» **TASK**: Exact reproductions of all the entries, please, and no pictures.

· · ·

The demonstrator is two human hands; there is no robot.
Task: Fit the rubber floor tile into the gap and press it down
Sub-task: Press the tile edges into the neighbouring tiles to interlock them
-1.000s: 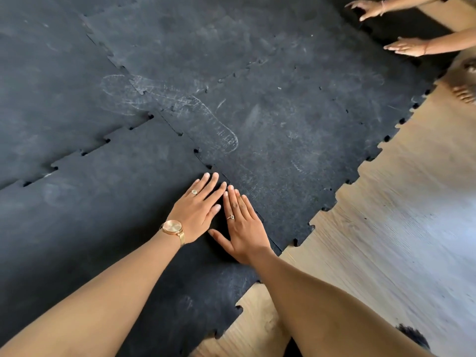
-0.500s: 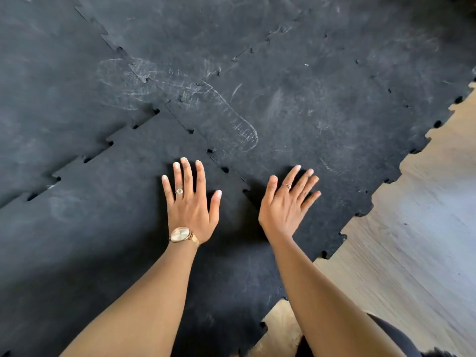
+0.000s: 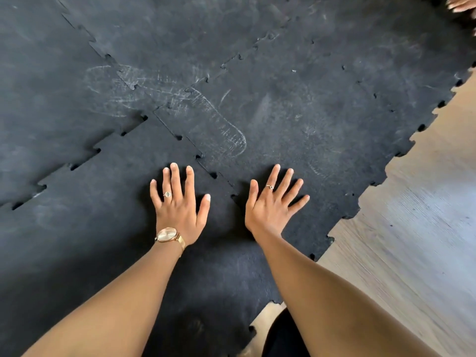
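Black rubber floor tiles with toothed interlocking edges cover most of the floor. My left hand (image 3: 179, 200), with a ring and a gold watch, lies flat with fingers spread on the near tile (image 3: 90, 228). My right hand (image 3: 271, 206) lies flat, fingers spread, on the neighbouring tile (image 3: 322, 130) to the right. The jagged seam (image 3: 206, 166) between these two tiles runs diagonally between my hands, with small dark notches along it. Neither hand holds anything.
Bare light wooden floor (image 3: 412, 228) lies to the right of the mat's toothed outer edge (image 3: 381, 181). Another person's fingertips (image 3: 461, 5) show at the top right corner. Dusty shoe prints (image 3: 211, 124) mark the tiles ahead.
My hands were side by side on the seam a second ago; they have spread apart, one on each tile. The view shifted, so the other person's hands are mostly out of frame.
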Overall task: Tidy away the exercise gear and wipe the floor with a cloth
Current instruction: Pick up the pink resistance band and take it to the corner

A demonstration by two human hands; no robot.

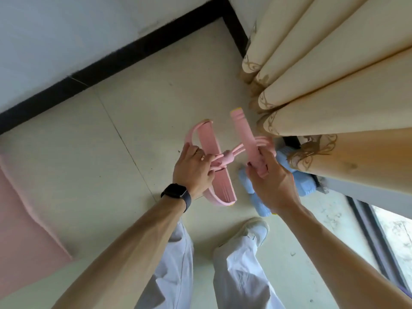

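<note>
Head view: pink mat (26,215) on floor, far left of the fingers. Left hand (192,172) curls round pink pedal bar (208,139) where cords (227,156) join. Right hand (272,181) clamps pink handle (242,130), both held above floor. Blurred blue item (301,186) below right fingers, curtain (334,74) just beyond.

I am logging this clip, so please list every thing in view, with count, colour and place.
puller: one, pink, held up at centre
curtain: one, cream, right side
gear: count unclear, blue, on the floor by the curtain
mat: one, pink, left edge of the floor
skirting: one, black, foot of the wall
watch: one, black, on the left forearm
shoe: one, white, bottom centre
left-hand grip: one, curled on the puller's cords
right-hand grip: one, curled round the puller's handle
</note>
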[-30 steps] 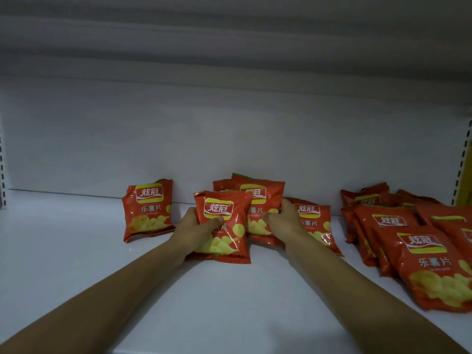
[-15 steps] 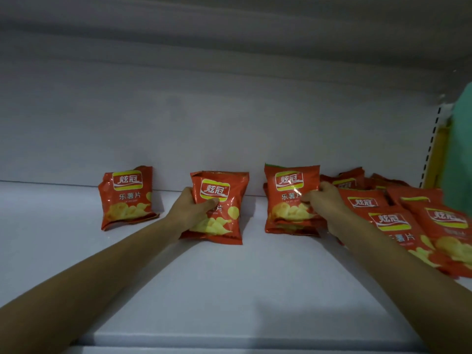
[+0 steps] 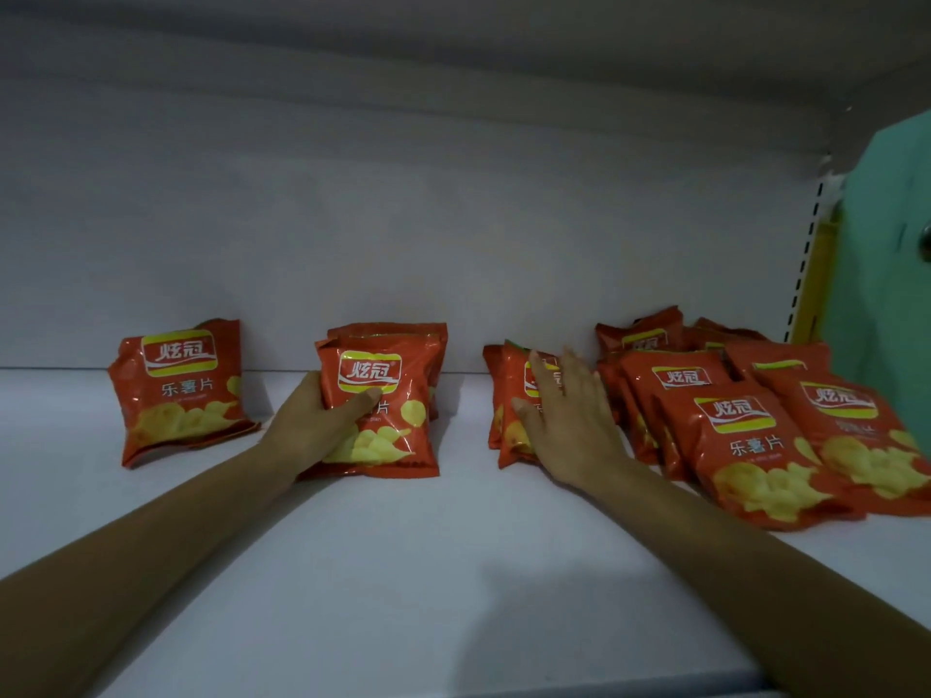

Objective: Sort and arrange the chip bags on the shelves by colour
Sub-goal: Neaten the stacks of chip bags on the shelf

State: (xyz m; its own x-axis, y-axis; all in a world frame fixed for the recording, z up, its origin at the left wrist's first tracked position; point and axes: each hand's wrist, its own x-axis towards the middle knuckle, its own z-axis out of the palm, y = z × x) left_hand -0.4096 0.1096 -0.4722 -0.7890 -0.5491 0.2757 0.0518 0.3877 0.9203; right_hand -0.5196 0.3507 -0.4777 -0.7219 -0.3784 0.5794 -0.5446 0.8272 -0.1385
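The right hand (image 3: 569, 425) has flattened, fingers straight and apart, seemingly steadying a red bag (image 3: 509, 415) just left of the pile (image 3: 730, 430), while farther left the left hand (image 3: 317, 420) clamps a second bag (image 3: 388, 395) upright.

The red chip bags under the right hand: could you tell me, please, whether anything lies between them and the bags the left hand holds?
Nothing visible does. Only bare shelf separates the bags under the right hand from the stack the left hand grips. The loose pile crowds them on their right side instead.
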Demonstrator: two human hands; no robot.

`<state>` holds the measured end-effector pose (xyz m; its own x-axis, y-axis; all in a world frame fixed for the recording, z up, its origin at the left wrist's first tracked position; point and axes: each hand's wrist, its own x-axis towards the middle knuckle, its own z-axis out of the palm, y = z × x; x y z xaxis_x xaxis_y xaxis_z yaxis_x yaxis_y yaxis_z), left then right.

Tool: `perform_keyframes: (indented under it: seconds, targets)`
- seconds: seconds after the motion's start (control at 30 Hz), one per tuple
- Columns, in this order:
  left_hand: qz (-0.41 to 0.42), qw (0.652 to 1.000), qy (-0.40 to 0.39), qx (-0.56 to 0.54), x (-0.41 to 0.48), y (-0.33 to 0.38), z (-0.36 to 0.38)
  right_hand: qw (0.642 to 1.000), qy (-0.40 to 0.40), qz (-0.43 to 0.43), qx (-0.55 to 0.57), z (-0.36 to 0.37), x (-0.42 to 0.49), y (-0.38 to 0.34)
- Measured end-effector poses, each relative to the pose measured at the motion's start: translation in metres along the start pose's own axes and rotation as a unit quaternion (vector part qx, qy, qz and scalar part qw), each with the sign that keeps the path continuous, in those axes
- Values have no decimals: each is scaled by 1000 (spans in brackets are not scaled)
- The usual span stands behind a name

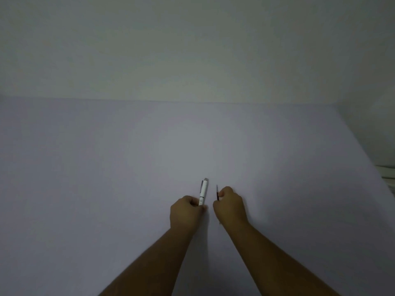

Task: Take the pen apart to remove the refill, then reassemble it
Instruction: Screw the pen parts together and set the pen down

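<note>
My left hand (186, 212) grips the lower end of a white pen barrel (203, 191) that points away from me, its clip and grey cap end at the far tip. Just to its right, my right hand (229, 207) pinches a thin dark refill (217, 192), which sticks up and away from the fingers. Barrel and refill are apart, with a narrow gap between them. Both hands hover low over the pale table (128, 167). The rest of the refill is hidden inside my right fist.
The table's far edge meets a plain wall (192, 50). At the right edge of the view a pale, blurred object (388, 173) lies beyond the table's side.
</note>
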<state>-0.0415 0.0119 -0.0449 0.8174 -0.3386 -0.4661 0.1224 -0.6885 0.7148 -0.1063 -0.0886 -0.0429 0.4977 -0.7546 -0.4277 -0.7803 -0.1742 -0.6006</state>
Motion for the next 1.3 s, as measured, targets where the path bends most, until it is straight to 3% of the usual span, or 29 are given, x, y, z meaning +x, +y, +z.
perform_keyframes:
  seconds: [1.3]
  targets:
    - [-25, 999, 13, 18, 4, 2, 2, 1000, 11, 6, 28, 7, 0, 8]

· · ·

» **YOUR RESPONSE**:
The demonstrator is two human hands; there is no robot.
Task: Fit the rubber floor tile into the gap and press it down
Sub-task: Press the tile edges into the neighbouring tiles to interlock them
-1.000s: 
-0.500s: 
+0.000s: 
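Black rubber floor tiles with toothed interlocking edges cover most of the floor. My left hand (image 3: 179, 200), with a ring and a gold watch, lies flat with fingers spread on the near tile (image 3: 90, 228). My right hand (image 3: 271, 206) lies flat, fingers spread, on the neighbouring tile (image 3: 322, 130) to the right. The jagged seam (image 3: 206, 166) between these two tiles runs diagonally between my hands, with small dark notches along it. Neither hand holds anything.
Bare light wooden floor (image 3: 412, 228) lies to the right of the mat's toothed outer edge (image 3: 381, 181). Another person's fingertips (image 3: 461, 5) show at the top right corner. Dusty shoe prints (image 3: 211, 124) mark the tiles ahead.
My hands were side by side on the seam a second ago; they have spread apart, one on each tile. The view shifted, so the other person's hands are mostly out of frame.
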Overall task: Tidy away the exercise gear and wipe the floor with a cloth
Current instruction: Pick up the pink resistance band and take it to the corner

A demonstration by two human hands; no robot.


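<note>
Head view: pink mat (26,215) on floor, far left of the fingers. Left hand (192,172) curls round pink pedal bar (208,139) where cords (227,156) join. Right hand (272,181) clamps pink handle (242,130), both held above floor. Blurred blue item (301,186) below right fingers, curtain (334,74) just beyond.

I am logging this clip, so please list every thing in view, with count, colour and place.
puller: one, pink, held up at centre
curtain: one, cream, right side
gear: count unclear, blue, on the floor by the curtain
mat: one, pink, left edge of the floor
skirting: one, black, foot of the wall
watch: one, black, on the left forearm
shoe: one, white, bottom centre
left-hand grip: one, curled on the puller's cords
right-hand grip: one, curled round the puller's handle
</note>
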[-30 steps] 
[-15 steps] 
[+0 steps] 

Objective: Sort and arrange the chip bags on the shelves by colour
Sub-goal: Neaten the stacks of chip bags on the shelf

State: (xyz m; its own x-axis, y-axis; all in a world frame fixed for the recording, z up, its origin at the left wrist's first tracked position; point and axes: each hand's wrist, its own x-axis towards the middle knuckle, its own z-axis out of the palm, y = z × x) left_hand -0.4096 0.1096 -0.4722 -0.7890 -0.5491 0.2757 0.0518 0.3877 0.9203; right_hand -0.5196 0.3507 -0.4777 -0.7219 -0.3784 0.5794 -0.5446 0.8272 -0.1385
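The right hand (image 3: 569, 425) has flattened, fingers straight and apart, seemingly steadying a red bag (image 3: 509, 415) just left of the pile (image 3: 730, 430), while farther left the left hand (image 3: 317, 420) clamps a second bag (image 3: 388, 395) upright.

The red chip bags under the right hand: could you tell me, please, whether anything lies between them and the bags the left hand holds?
Nothing visible does. Only bare shelf separates the bags under the right hand from the stack the left hand grips. The loose pile crowds them on their right side instead.
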Demonstrator: two human hands; no robot.

`<state>` holds the measured end-effector pose (xyz m; its own x-axis, y-axis; all in a world frame fixed for the recording, z up, its origin at the left wrist's first tracked position; point and axes: each hand's wrist, its own x-axis towards the middle knuckle, its own z-axis out of the palm, y = z × x; x y z xaxis_x xaxis_y xaxis_z yaxis_x yaxis_y yaxis_z), left then right.

Tool: `perform_keyframes: (indented under it: seconds, targets)`
- seconds: seconds after the motion's start (control at 30 Hz), one per tuple
- Columns, in this order:
  left_hand: qz (-0.41 to 0.42), qw (0.652 to 1.000), qy (-0.40 to 0.39), qx (-0.56 to 0.54), x (-0.41 to 0.48), y (-0.33 to 0.38), z (-0.36 to 0.38)
  right_hand: qw (0.642 to 1.000), qy (-0.40 to 0.40), qz (-0.43 to 0.43), qx (-0.55 to 0.57), z (-0.36 to 0.37), x (-0.42 to 0.49), y (-0.38 to 0.34)
- Measured end-effector poses, each relative to the pose measured at the motion's start: translation in metres along the start pose's own axes and rotation as a unit quaternion (vector part qx, qy, qz and scalar part qw), each with the sign that keeps the path continuous, in those axes
- Values have no decimals: each is scaled by 1000 (spans in brackets are not scaled)
- The usual span stands behind a name


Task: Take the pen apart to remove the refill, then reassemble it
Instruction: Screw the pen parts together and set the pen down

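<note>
My left hand (186, 212) grips the lower end of a white pen barrel (203, 191) that points away from me, its clip and grey cap end at the far tip. Just to its right, my right hand (229, 207) pinches a thin dark refill (217, 192), which sticks up and away from the fingers. Barrel and refill are apart, with a narrow gap between them. Both hands hover low over the pale table (128, 167). The rest of the refill is hidden inside my right fist.
The table's far edge meets a plain wall (192, 50). At the right edge of the view a pale, blurred object (388, 173) lies beyond the table's side.
</note>
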<state>-0.0415 0.0119 -0.0449 0.8174 -0.3386 -0.4661 0.1224 -0.6885 0.7148 -0.1063 -0.0886 -0.0429 0.4977 -0.7546 -0.4277 -0.7803 -0.1742 -0.6006</state>
Motion for the next 1.3 s, as measured, targets where the path bends most, until it is straight to 3% of the usual span, or 29 are given, x, y, z meaning +x, +y, +z.
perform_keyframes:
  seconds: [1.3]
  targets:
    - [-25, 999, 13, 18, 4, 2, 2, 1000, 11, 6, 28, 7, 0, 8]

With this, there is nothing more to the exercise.